Internette reklamlarin site sahiplerine getirisi tiklama & izlenme oranlarina gore belirlenmiyor mu?
oyun firmalari, oyunlari dusuk fiyatla cikaripta, oyunlarin icine reklam alsalar?
eger korsan kopya edinme orani orjinal kopya edinme oranina gore daha fazlaysa – ki fazla! boylelikle, reklamlarin ulastigi kesimde fazlalasir 🙂
ayni zamanda oyun fiyatlari dustugu icin orjinal oyun alma orani artar 🙂
reklamlarin ulastigi kesim fazlalasinca, oyun firmalari reklamlardan daha fazla para kazanir 🙂
reklam veren firmalarda, cok daha fazla bir potansiyele ulasirlar 🙂
ve kopya korumasi yerinede bi kontrol sistemi yazilsa,
korsan kopyada reklamlar dursun, orjinalde durmasin seklinde? Bu kontrol sistemi kopya korumasindan farkli olacagi icin, kullanicilar site site dolasip,oyunlari calistirabilmek icin ihtiyaclari olan crack dosyalarini ararken tonla virus-spyware isine bulasmazlar.

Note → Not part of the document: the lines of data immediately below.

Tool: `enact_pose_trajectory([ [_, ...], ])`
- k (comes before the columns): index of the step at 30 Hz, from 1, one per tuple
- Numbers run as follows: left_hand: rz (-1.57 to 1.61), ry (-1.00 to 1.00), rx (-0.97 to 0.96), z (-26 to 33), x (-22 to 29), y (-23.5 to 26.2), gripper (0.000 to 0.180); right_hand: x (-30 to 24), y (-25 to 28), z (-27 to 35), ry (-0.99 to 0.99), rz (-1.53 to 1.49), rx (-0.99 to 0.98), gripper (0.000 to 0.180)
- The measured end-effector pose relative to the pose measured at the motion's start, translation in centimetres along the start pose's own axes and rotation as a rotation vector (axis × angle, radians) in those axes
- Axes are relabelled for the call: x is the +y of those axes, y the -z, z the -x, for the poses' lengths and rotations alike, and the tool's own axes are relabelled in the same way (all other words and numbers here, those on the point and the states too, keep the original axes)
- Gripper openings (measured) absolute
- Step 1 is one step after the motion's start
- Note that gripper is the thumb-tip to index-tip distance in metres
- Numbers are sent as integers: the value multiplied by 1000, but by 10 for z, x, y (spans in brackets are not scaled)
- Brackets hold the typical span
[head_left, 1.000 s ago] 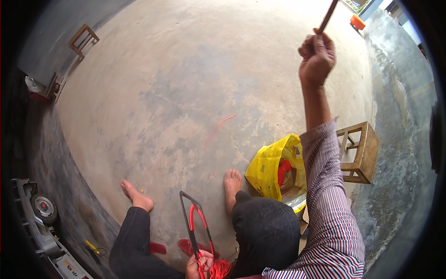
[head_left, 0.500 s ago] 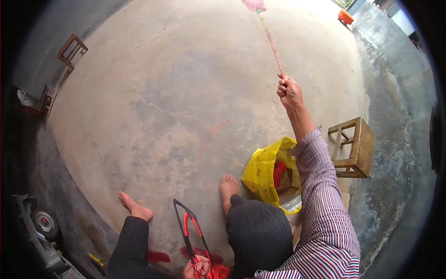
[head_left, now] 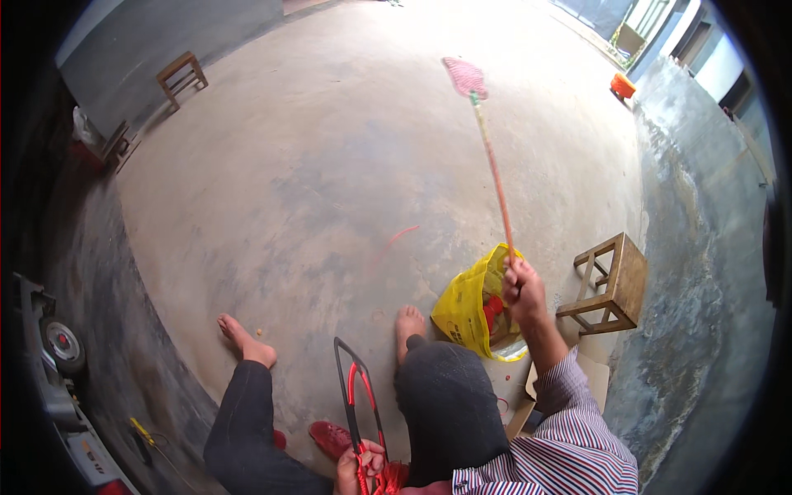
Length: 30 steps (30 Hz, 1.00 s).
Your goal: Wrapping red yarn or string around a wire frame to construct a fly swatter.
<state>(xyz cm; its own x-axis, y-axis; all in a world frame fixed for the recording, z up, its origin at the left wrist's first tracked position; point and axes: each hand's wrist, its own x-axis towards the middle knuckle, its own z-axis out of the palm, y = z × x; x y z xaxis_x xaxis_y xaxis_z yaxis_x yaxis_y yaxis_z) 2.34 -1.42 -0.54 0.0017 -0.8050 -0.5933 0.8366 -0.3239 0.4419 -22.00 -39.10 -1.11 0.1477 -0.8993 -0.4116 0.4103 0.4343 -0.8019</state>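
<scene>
My right hand is closed round the handle end of a fly swatter, whose pink head points away over the floor. Down at the bottom, my left hand grips a narrow black frame with red cord or tubing along its inside. A bundle of red strands hangs beside that hand, and the lower end of the frame is hidden. Just left of my right hand stands a yellow bag with something red inside.
A wooden stool stands to the right, above an open cardboard box. Red slippers lie between my bare feet. A red strip lies on the concrete floor. Farther off are another stool and an orange container.
My right hand has drawn back toward me, bringing the fly swatter nearer, so its whole head shows. The black frame sits slightly farther right in view, still in my left hand.
</scene>
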Motion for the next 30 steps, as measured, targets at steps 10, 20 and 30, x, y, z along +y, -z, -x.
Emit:
enact_pose_trajectory([
  [10,-8,-60,35,44,-28,-5,24,145,21,155,-202,229,-67,21],
  [20,-156,-228,62,72,-25,-39,15,195,67,177,-347,329,39,18],
  [30,-147,-316,102,86,-30,-48,14,262,121,187,-414,649,-12,36],
])
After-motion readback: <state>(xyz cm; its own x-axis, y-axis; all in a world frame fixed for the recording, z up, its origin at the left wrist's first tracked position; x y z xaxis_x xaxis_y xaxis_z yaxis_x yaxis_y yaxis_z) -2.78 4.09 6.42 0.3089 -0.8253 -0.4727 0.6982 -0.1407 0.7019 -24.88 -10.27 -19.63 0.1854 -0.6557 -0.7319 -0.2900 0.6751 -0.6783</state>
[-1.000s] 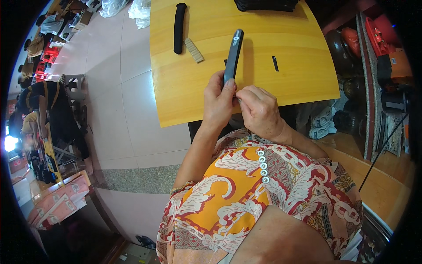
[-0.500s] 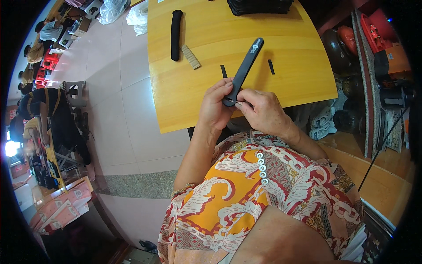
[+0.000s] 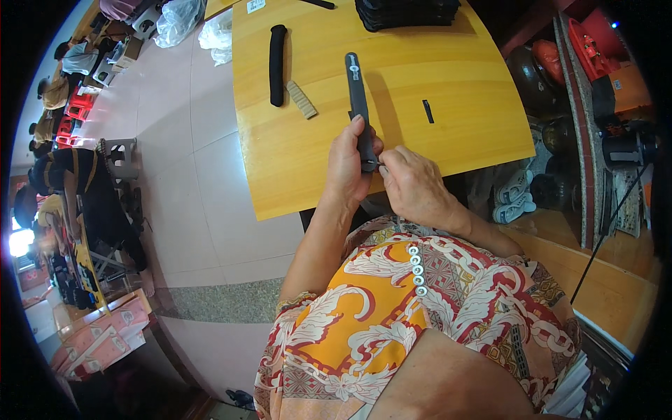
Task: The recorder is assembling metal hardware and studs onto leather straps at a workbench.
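My left hand [image 3: 344, 157] is closed around a flat black strap-like piece [image 3: 358, 91], its long end pointing away from me with a small white mark near the tip. At the piece's near end, the fingers of my right hand [image 3: 416, 183] are pinched together. Whatever lies between those fingertips is too small to make out. Beyond my hands, a small black strip [image 3: 428, 110] rests on the yellow table [image 3: 476, 84]. To the left lie a long black padded tube [image 3: 278, 66] and a beige ribbed strip [image 3: 302, 100].
A stack of black pieces [image 3: 406, 14] sits at the table's far side. Clear plastic bags [image 3: 217, 36] stand on the floor beyond its left edge. Shelves with a red tray [image 3: 591, 49] and pale shoes [image 3: 514, 197] are on the right. Another person [image 3: 94, 196] bends over at the left.
The black strap-like piece has swung from leaning right to nearly straight away from me. My left hand has turned with it, and its thumb now lies along the piece.
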The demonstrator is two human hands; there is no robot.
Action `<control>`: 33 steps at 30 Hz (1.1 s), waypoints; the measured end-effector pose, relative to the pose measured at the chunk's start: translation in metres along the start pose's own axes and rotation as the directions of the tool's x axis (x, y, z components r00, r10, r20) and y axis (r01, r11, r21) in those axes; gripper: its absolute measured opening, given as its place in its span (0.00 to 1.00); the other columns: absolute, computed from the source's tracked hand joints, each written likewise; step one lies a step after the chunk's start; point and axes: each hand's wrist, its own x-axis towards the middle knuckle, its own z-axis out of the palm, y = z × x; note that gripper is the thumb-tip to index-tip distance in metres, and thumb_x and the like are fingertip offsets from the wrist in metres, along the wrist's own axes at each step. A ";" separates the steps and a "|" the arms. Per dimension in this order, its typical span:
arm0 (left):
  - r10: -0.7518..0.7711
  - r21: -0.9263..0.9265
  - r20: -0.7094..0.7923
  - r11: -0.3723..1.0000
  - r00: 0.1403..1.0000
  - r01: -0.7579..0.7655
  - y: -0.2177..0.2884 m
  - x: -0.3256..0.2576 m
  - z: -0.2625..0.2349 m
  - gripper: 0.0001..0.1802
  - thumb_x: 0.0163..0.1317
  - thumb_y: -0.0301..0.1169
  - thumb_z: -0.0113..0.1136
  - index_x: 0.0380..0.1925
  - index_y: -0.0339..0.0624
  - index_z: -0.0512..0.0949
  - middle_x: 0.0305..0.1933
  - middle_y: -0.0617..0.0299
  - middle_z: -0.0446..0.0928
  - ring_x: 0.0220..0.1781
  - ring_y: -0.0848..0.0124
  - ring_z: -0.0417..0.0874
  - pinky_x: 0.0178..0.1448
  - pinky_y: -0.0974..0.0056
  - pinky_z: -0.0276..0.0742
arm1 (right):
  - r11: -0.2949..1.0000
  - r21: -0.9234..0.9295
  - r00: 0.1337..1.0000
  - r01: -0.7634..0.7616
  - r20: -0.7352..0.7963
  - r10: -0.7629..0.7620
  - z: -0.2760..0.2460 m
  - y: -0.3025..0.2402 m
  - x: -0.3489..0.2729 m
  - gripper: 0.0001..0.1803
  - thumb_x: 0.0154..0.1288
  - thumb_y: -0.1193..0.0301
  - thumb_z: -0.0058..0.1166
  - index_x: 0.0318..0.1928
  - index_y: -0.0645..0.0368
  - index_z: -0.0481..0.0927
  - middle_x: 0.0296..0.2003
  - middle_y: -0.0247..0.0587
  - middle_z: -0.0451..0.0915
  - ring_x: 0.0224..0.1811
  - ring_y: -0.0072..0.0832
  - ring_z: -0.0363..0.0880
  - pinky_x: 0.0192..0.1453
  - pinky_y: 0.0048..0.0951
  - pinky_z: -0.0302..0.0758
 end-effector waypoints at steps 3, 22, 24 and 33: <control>0.040 0.000 0.008 0.999 0.999 -0.040 -0.001 -0.002 0.004 0.13 0.63 0.39 0.48 0.26 0.42 0.67 0.20 0.64 0.66 0.21 0.72 0.65 0.26 0.67 0.61 | 1.000 0.009 0.999 0.014 -0.044 -0.014 0.005 -0.002 -0.004 0.03 0.54 0.79 0.49 0.30 0.65 0.70 0.25 0.50 0.70 0.29 0.48 0.72 0.31 0.43 0.67; 0.168 -0.015 -0.047 0.986 0.985 -0.169 -0.009 -0.010 0.024 0.18 0.65 0.45 0.44 0.23 0.43 0.64 0.17 0.63 0.62 0.15 0.73 0.60 0.19 0.68 0.58 | 0.928 -0.150 0.928 0.341 -0.104 -0.357 -0.004 -0.009 -0.005 0.07 0.47 0.78 0.50 0.22 0.59 0.65 0.18 0.44 0.67 0.18 0.39 0.71 0.20 0.38 0.67; 0.166 -0.053 0.031 0.985 0.986 -0.164 -0.006 -0.010 0.021 0.19 0.65 0.45 0.44 0.25 0.42 0.65 0.18 0.63 0.63 0.16 0.72 0.61 0.21 0.67 0.59 | 0.931 -0.099 0.927 0.351 -0.104 -0.360 -0.005 -0.012 -0.005 0.07 0.48 0.79 0.49 0.22 0.59 0.65 0.17 0.44 0.66 0.18 0.40 0.70 0.20 0.38 0.67; -0.105 -0.373 0.358 0.895 0.928 0.245 0.009 -0.004 0.006 0.22 0.67 0.49 0.39 0.34 0.40 0.68 0.23 0.61 0.64 0.24 0.69 0.62 0.27 0.67 0.59 | 0.966 0.000 0.917 0.257 -0.314 -0.245 -0.016 -0.002 0.003 0.05 0.49 0.81 0.51 0.26 0.62 0.68 0.19 0.44 0.67 0.22 0.42 0.71 0.23 0.39 0.67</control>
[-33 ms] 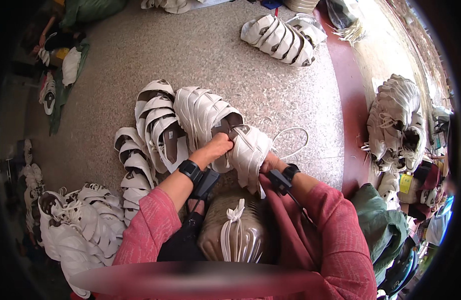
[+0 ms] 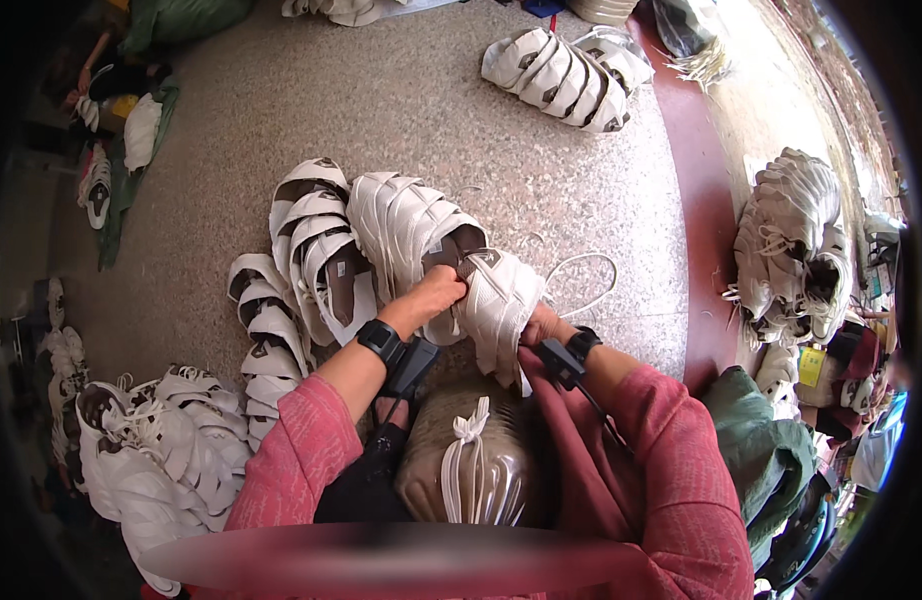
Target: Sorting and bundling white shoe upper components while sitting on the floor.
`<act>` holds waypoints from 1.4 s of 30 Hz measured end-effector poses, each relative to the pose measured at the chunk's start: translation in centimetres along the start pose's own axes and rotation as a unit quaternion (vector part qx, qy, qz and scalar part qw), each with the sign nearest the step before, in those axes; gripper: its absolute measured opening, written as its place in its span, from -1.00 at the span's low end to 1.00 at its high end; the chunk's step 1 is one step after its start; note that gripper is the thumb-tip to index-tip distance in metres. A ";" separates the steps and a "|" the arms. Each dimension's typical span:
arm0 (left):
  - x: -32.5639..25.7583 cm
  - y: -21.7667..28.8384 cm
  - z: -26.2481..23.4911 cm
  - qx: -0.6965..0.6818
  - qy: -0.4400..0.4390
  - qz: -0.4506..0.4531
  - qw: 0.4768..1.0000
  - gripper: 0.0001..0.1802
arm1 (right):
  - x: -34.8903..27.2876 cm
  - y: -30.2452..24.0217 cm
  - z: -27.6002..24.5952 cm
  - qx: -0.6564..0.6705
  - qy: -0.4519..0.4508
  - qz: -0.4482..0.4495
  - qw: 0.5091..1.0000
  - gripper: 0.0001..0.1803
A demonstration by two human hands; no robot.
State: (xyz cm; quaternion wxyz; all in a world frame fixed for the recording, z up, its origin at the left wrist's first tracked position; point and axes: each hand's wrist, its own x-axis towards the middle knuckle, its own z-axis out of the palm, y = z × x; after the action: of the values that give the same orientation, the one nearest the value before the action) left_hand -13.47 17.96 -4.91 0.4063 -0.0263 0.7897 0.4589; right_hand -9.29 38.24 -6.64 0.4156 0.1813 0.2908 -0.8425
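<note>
In front of me a pale white shoe upper [image 2: 506, 295] with a dark lining is between my hands. My left hand [image 2: 438, 292] is closed on its inner edge, beside the dark opening. At the upper's right side my right hand [image 2: 546, 326] is closed on the edge, its fingertips partly hidden. From the upper's right a white lace [image 2: 581, 257] loops out over the floor. A nested row of similar uppers [image 2: 391, 220] adjoins it at the upper left. Another row of uppers [image 2: 306, 215] with dark insides lies left of that.
A tied bundle in clear plastic [image 2: 466, 450] sits between my legs. White uppers [image 2: 171, 440] are heaped at the lower left. Further stacks lie on the speckled floor at the far right [image 2: 561, 80] and by the right edge [image 2: 793, 240]. Green cloth [image 2: 756, 440] is at my right.
</note>
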 end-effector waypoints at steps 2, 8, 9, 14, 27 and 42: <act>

Bilgisayarlar temiz kalir, global olarak bilgi guvenligi denen sey daha yuksek kademeye gelir internet trafigi azalir, kimbilir sansurlu sitelerde yeniden acilabilir belki!
Bir nevi, korsan sayesinden daha iyi bir dunya yaratmak gibi bisey 🙂
Ha tabi etiği falan bi kenara bırakırsak 🙂
“Video oyunlarıyla veya yazılımlarla az çok ilgili olan herkes bilir ki, istediği kadar sıkı korunsun, her yazılım er ya da geç mutlaka kırılır ve torrent ağlarına düşer.”
Su an icin belki gecerli olmayacakta, 10 sene sonrasi icin bisey ifade edebilir :
100-200 firmaya karsi internet camiasinin yarisindan fazlasi.Korsan Kazandi, Savas Bitti:D
Artik Savasmayi Birakip, Birlikte Yasamayi Ogrenmelisiniz.